Let’s look at an example:
Let me give you another example in compensation and benefits, and let’s look at issues surrounding this which help explain the importance of sound policy:
- New western general managers in China tend to make a lot of cultural blunders and mistakes in management. They are promoted because they are experts in their field, be it scientists, accountants, sales people etc, and in the case of the foreign companies, they are the “trusted one” in a foreign land. The one thing they really need is a “people-strategist” who will say “no” to them. This is the one thing they don’t get.
- Mistakes cost money. Let’s use an example from my profession: If I hire a recruitment consultant and they cost me, for example, including employers costs 10,000 RMB per month. They also require a desk, telephone and computer, and if lucky a chair, again which costs money, and they – on average – take at least two hours of my time a week (directly) and much more indirectly. Now, add this all up: in a year, the cost is 120,000 RMB. Not small money if you multiply this by even 10 staff. Time-wise, in a year, it’s 100 hours of my time, directly, or put another way, it’s exactly two and a half weeks. Now apply the same sums to a position paying 1 million RMB per annum, and the result of getting it wrong really starts to look dangerous.
- Salaries in China are probably the most fluid and fast-moving in the world. Change is rapid, surprising, and unapologetic.

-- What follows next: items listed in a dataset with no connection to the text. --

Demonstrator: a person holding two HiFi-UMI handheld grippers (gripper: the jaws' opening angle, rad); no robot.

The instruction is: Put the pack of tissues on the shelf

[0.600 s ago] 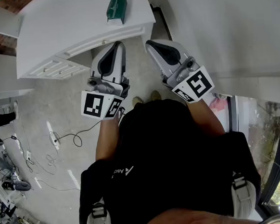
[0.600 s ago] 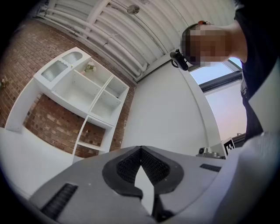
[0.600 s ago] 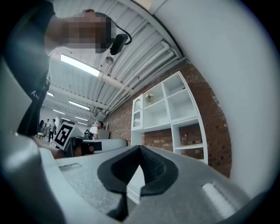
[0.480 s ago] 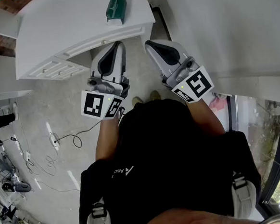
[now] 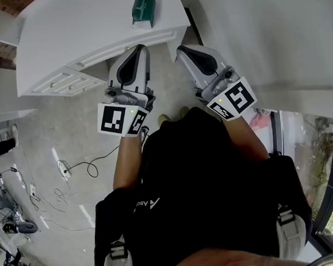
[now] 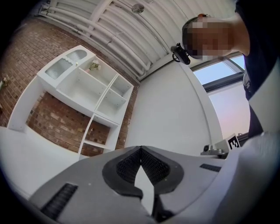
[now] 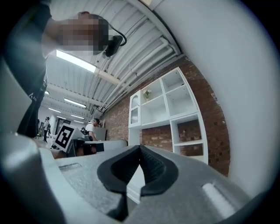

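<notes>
White bench carries the green tissues at its front edge, untouched. Just short of the bench, the left tool and right tool are both closed, empty. Grasping and carrying to the shelf remain.

- Dark green on the pack of tissues, with a pale strip at its near end.
- Plain white over the desk and the shelf.
- Red-brown brick pattern on the wall behind that shelf.
- Light grey on the left claw and the right claw, with black ribbed pads inside both.
- Black-and-white square markers on the left cube and the right cube.
- Mottled grey across the floor; black on the cable lying there.
</notes>
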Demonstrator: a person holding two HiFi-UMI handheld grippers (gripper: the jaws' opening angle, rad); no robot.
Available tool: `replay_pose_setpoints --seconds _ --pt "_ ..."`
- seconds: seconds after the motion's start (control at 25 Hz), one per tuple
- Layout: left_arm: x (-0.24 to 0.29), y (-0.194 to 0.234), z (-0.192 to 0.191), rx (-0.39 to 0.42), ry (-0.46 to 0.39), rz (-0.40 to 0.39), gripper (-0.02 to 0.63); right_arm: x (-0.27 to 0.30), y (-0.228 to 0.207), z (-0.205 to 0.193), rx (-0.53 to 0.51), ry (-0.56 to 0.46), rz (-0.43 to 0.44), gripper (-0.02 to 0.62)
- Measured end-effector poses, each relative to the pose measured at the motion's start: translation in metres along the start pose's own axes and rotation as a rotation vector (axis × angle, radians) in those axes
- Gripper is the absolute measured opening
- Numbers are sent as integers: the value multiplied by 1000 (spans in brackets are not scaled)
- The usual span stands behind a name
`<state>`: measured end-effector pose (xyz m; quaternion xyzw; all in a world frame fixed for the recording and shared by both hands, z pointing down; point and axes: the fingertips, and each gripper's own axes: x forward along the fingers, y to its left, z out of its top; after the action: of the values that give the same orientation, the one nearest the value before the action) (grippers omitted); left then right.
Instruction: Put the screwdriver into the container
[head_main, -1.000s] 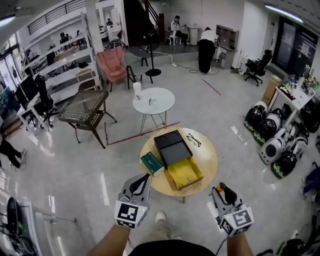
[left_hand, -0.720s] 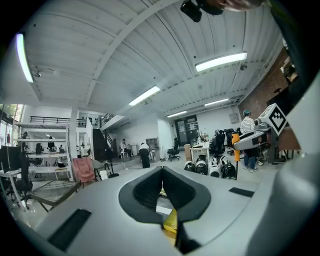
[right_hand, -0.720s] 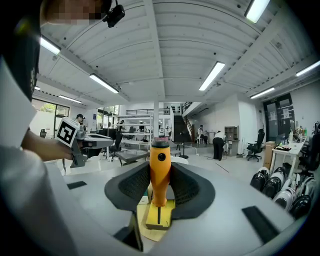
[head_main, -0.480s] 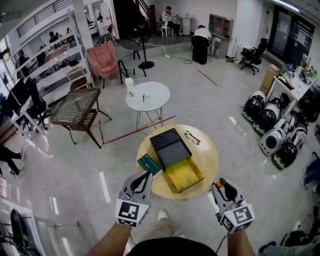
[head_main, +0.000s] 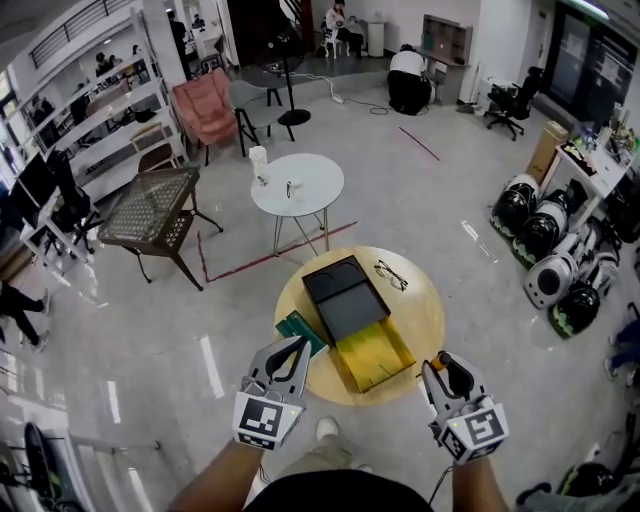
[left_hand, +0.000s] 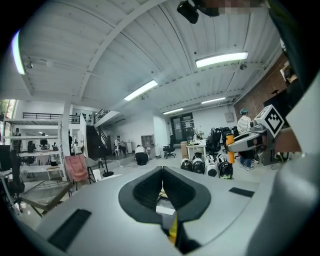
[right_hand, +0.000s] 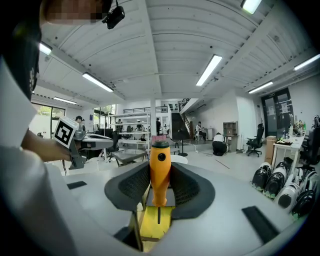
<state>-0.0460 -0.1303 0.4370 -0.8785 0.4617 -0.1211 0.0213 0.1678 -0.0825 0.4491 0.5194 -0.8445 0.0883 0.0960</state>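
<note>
My right gripper (head_main: 446, 376) hangs just off the near right rim of the round wooden table (head_main: 420, 310), shut on the orange handle of the screwdriver (head_main: 451, 367). In the right gripper view the screwdriver (right_hand: 160, 170) stands upright between the jaws of that gripper (right_hand: 160, 176), its thin shaft pointing down. The container (head_main: 370, 355) lies open on the table, its yellow tray toward me and a black lid (head_main: 343, 290) behind; the yellow tray (right_hand: 154, 224) shows below the jaws. My left gripper (head_main: 293, 352) is shut and empty at the table's near left edge, and its jaws meet in its own view (left_hand: 161, 172).
A green box (head_main: 301, 331) lies left of the container and a pair of glasses (head_main: 390, 275) at the table's far side. Beyond stand a small white round table (head_main: 298, 185) and a mesh-top table (head_main: 150, 210). Robot parts (head_main: 545, 270) line the right wall.
The view has shifted a little and the table sits slightly closer. Both grippers hold much the same pose, the right one still gripping the screwdriver.
</note>
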Motion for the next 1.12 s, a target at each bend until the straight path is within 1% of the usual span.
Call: replay_pose_setpoints --seconds 0.28,0.56,0.8,1.12 --pt "21 16 7 -14 -7 -15 17 23 -10 11 7 1 -17 138" --pt "43 25 18 8 -12 -52 17 35 -21 24 18 0 -46 138" --pt "54 44 22 7 -23 -56 17 52 -22 38 11 -16 -58 138" --pt "64 64 21 16 -36 -82 17 74 -16 44 8 -16 -77 138"
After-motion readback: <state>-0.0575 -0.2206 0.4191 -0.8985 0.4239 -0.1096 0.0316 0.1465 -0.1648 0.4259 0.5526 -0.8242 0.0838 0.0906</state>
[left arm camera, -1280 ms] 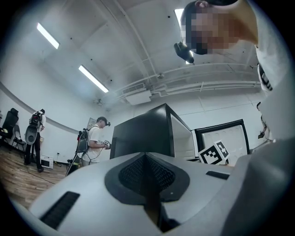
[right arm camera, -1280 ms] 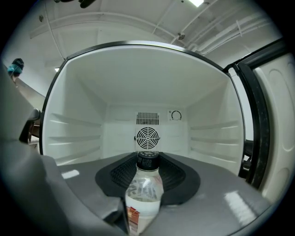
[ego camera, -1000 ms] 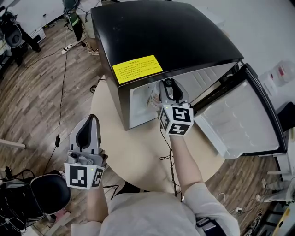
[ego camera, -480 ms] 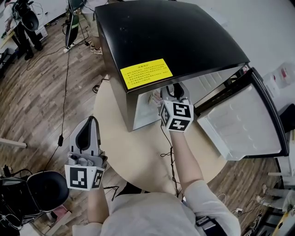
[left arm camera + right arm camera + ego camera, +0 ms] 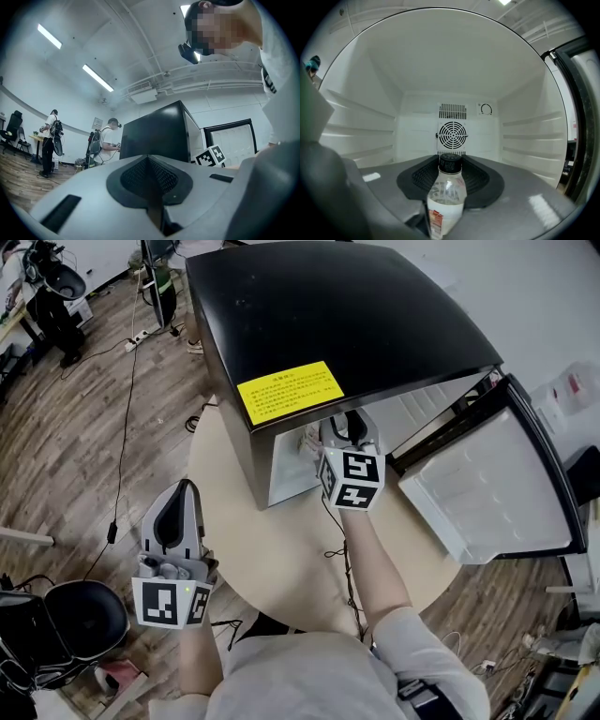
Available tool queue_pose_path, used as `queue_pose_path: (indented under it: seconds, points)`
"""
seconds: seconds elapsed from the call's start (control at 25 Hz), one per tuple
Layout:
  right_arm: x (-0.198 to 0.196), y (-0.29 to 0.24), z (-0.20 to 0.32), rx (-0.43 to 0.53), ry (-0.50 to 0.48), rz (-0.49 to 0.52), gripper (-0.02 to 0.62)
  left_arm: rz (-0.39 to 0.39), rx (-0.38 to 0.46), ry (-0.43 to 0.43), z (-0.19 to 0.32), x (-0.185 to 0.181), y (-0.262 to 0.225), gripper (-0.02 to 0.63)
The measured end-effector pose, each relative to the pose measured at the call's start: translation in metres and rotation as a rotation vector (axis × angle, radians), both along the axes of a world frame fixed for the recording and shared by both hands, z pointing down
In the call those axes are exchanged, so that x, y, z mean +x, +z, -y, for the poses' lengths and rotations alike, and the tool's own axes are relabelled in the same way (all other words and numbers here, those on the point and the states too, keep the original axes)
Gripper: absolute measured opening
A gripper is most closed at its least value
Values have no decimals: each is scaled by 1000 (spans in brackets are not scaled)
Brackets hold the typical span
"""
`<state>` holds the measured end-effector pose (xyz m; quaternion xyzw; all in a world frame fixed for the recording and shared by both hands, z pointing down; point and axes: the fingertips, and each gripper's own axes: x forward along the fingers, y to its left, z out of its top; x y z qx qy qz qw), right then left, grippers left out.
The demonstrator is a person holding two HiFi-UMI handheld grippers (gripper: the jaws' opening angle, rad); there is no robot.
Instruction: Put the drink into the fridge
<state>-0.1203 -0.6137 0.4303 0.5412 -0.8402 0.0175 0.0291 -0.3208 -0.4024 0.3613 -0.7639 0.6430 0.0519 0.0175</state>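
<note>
The drink is a clear bottle [image 5: 446, 197] with a black cap and a red-and-white label, standing upright between my right gripper's [image 5: 451, 183] jaws, which are shut on it. It is just inside the white cavity of the black fridge [image 5: 347, 324], facing the round fan grille [image 5: 452, 135] on the back wall. From the head view, my right gripper [image 5: 345, 427] reaches under the fridge's top edge, its tips hidden. A sliver of the bottle [image 5: 307, 439] shows beside it. The door [image 5: 487, 493] hangs wide open to the right. My left gripper [image 5: 185, 488] is shut on nothing, at the table's left edge.
The fridge stands on a round beige table [image 5: 281, 559], with a thin cable [image 5: 339, 554] trailing across it. Side ribs [image 5: 525, 140] line both cavity walls. A black chair [image 5: 84, 620] sits on the wood floor at lower left. Two people [image 5: 105, 145] stand far off, seen from the left gripper view.
My right gripper has moved slightly further under the fridge's top edge with the bottle. The left gripper has stayed about where it was.
</note>
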Motion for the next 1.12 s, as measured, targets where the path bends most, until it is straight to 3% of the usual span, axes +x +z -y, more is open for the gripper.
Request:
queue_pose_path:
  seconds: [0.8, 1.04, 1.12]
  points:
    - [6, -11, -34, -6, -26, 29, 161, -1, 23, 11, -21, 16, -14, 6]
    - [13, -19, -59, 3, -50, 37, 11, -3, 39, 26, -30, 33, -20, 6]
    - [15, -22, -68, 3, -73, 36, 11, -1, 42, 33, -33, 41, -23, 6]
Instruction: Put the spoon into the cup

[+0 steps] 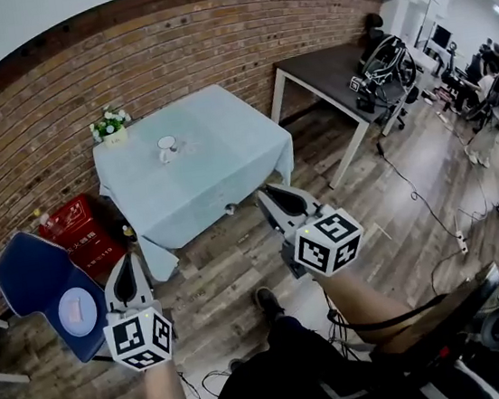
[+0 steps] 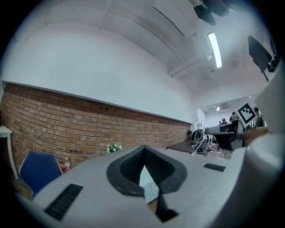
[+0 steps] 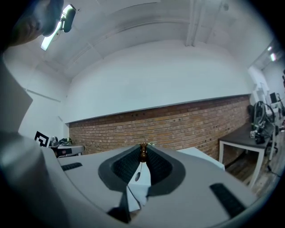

- Lack of fairness is one of the biggest causes of employment churn. Money isn’t a motivator, it’s a de-motivator.
- Therefore, keeping the above two factors in mind, is it:
a. Sensible to delegate to someone who has no experience of designing and devising future proofed compensation and benefits programmes, but happens to wear the label HR Director you have neatly assigned?
b. A good idea to get involved in the above, in partnership with your finance and HR teams, mindful that you (the GM) are the ultimate “HR head”?
c. Hire a compensation and benefits specialist?
Clearly the answer is either b. or c. depending on the size and resources of your company. You would be amazed at how often the reality is that the answer is a.
To refresh: Don’t confuse strategic HR and administration, both are vitally important but they require different qualities.
Encourage critique and ideas from your HR team, it will flourish and you will learn.
Use specialists or get involved yourself – you don’t delegate your tax affairs to your admin manager, why do the same with Human Resources? – Arguably your most important resource.
On a final note, there is a paradox here: Chinese people, in my view, are amongst the most resourceful and capable group of people I have worked with. In my view they have a huge capacity to adapt and absorb, and given the right frame-work it is my belief that they would brilliantly fulfill the real role of an HR professional. The paradox therefore is that it is the foreigners (mainly) that prevent this by treating people as assistants and reinforcing the belief that this is how and what the job should be.